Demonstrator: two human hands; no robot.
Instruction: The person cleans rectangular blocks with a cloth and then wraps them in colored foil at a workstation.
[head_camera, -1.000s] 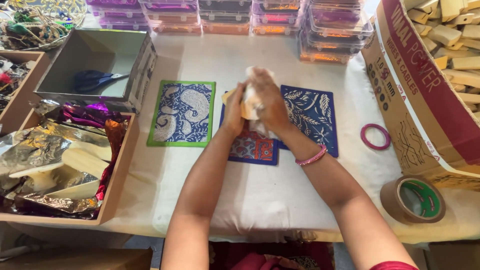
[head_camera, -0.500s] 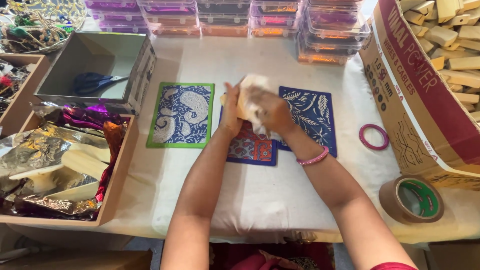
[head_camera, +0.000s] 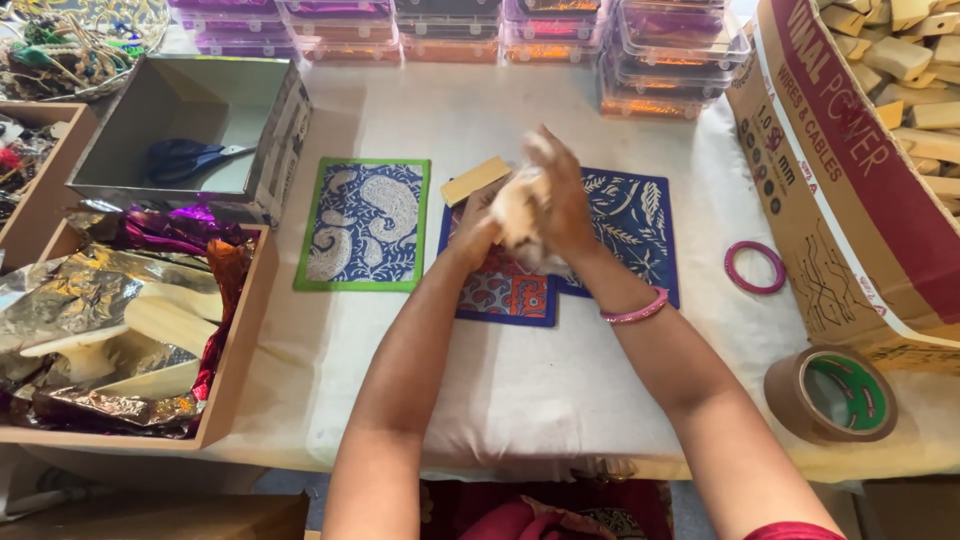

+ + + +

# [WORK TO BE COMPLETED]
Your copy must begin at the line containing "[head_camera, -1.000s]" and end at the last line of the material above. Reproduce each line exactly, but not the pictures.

# [EXERCISE RESPONSE]
[head_camera, -1.000s] 
[head_camera, -0.500s] 
[head_camera, +0.000s] 

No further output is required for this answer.